**Work to complete**
The entries below contain a line with "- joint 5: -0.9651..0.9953" and a line with "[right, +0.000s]". Quote exactly those two lines and all lines between them.

[Saved data entries]
Content starts
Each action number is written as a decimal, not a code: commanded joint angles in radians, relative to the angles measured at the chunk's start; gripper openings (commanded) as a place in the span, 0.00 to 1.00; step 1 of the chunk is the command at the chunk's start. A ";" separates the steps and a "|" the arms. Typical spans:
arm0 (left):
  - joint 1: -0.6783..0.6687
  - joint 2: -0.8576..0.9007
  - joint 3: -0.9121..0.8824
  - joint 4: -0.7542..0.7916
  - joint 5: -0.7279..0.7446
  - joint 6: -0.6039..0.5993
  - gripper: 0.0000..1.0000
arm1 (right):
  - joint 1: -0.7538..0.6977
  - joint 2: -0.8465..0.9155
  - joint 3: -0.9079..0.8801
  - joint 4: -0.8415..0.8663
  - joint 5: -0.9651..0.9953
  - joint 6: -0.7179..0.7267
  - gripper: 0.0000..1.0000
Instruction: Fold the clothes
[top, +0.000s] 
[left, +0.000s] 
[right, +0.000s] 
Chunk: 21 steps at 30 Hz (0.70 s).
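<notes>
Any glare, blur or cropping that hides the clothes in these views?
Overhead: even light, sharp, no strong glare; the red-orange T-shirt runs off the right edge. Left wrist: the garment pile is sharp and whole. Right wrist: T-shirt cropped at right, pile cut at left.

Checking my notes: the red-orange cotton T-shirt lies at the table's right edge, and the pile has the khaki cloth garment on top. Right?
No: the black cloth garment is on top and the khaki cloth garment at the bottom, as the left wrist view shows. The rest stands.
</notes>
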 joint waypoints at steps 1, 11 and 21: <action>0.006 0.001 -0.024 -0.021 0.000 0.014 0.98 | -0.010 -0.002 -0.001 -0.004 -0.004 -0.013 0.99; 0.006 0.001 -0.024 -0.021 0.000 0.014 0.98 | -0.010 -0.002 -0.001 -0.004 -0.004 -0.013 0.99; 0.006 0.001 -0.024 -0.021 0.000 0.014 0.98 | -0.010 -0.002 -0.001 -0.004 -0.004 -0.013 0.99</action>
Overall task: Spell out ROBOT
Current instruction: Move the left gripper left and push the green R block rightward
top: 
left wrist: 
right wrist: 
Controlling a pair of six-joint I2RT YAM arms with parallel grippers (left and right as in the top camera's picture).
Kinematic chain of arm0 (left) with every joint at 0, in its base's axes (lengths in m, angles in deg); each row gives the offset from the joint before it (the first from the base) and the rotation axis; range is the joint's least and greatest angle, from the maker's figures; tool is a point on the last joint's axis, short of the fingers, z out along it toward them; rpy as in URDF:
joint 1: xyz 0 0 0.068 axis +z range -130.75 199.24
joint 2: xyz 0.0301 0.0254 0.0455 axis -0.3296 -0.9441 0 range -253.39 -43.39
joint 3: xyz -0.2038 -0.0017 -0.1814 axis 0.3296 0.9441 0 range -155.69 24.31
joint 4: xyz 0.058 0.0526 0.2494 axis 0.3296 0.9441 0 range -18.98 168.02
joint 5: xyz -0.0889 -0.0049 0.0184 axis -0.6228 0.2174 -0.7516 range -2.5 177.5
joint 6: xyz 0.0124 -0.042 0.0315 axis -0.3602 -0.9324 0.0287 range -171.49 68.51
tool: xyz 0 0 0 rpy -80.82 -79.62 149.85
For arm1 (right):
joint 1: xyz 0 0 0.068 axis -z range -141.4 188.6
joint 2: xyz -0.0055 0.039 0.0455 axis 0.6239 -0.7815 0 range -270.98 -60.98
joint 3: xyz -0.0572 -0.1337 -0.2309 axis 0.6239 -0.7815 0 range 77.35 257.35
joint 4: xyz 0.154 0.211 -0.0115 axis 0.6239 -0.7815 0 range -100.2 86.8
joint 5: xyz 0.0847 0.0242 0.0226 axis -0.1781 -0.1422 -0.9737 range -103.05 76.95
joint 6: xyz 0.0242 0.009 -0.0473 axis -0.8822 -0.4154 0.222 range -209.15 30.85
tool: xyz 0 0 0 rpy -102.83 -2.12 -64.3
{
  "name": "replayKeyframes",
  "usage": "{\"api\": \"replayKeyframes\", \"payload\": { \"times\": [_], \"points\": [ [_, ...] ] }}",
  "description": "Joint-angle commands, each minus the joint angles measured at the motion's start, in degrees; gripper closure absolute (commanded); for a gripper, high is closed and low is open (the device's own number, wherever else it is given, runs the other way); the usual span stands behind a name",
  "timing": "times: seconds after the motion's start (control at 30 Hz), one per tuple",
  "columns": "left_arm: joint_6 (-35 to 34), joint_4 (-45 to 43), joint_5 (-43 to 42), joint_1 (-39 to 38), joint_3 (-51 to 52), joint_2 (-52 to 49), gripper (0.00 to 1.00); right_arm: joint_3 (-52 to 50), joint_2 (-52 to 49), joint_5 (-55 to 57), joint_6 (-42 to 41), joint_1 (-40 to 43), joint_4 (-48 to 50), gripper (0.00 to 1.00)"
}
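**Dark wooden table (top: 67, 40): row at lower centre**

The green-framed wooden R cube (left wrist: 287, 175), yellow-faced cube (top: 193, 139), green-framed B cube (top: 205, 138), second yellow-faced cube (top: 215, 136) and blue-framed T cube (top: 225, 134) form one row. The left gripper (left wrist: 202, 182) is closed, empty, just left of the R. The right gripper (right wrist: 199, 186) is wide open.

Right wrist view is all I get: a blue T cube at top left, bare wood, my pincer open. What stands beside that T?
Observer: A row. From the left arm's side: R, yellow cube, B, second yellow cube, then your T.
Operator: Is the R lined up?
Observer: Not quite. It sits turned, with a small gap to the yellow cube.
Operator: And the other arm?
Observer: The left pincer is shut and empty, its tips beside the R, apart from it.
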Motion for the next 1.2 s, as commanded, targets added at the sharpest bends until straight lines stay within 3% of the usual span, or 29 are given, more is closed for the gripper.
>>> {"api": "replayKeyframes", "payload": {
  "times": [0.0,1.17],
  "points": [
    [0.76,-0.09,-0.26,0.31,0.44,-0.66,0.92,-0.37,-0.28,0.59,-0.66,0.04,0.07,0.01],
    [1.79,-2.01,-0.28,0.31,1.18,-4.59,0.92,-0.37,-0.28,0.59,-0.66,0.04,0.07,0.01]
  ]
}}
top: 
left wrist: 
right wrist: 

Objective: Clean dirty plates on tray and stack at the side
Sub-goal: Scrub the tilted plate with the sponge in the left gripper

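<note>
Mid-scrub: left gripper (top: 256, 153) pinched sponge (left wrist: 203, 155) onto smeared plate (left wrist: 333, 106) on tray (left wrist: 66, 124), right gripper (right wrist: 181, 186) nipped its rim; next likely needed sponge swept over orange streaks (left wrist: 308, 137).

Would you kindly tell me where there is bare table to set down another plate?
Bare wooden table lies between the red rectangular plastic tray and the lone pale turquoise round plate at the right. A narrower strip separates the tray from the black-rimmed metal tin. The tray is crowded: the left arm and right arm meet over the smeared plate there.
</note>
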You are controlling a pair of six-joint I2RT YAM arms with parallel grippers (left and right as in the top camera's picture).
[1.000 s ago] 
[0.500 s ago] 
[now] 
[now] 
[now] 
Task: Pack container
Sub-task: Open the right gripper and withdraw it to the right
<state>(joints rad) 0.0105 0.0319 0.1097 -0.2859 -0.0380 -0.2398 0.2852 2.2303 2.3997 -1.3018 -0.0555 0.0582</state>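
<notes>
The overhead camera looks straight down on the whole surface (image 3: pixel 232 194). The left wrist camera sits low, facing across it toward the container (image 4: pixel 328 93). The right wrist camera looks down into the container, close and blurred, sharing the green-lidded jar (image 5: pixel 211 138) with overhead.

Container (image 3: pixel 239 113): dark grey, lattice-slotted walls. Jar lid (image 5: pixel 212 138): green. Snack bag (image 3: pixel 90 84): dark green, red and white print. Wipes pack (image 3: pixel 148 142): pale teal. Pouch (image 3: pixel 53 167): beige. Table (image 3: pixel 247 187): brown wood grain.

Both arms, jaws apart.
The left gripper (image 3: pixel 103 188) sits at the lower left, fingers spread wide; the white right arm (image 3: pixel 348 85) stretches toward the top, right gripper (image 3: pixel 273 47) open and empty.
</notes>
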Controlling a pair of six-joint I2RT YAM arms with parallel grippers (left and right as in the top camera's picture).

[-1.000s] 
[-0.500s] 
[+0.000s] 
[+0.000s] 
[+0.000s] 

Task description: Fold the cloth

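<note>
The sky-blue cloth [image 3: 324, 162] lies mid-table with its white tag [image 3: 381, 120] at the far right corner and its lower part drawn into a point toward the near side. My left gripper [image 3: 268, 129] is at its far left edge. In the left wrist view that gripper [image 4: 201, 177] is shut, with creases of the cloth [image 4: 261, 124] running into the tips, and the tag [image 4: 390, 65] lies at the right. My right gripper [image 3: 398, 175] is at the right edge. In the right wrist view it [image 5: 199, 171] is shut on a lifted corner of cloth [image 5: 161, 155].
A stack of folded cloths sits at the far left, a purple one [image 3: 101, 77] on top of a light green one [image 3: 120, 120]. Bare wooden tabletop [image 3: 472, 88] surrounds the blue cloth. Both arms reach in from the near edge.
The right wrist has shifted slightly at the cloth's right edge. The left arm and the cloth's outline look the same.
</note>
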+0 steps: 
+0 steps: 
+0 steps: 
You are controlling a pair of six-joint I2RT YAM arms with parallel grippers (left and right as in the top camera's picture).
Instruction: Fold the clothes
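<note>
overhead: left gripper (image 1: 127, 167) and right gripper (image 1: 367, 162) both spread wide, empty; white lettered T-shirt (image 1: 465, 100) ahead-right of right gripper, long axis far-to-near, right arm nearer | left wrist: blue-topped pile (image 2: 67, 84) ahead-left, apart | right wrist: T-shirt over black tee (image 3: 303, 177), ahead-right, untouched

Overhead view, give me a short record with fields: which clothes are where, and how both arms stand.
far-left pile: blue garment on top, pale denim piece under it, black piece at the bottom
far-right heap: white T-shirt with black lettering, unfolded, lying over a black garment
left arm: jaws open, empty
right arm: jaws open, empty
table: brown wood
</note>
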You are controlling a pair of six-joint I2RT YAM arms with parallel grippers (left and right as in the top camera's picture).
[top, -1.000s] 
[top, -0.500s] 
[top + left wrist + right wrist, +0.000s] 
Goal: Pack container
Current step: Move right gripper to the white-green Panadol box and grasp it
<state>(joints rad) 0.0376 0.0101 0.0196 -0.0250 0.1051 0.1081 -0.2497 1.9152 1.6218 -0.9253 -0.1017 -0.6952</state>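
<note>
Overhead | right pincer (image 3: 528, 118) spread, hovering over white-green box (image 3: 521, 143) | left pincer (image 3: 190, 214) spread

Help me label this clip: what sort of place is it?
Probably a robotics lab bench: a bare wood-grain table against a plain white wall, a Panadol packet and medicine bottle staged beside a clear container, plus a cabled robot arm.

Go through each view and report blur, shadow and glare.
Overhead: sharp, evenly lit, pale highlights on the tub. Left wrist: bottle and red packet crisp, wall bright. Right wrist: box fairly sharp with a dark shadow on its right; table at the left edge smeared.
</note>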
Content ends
**Solution to this exercise**
  - joint 5: -0.9651..0.9953
  - joint 6: -0.7179..0.7267
  - gripper: 0.0000..1.0000
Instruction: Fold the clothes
[top, +0.000s] 
[left, +0.000s] 
[right, +0.000s] 

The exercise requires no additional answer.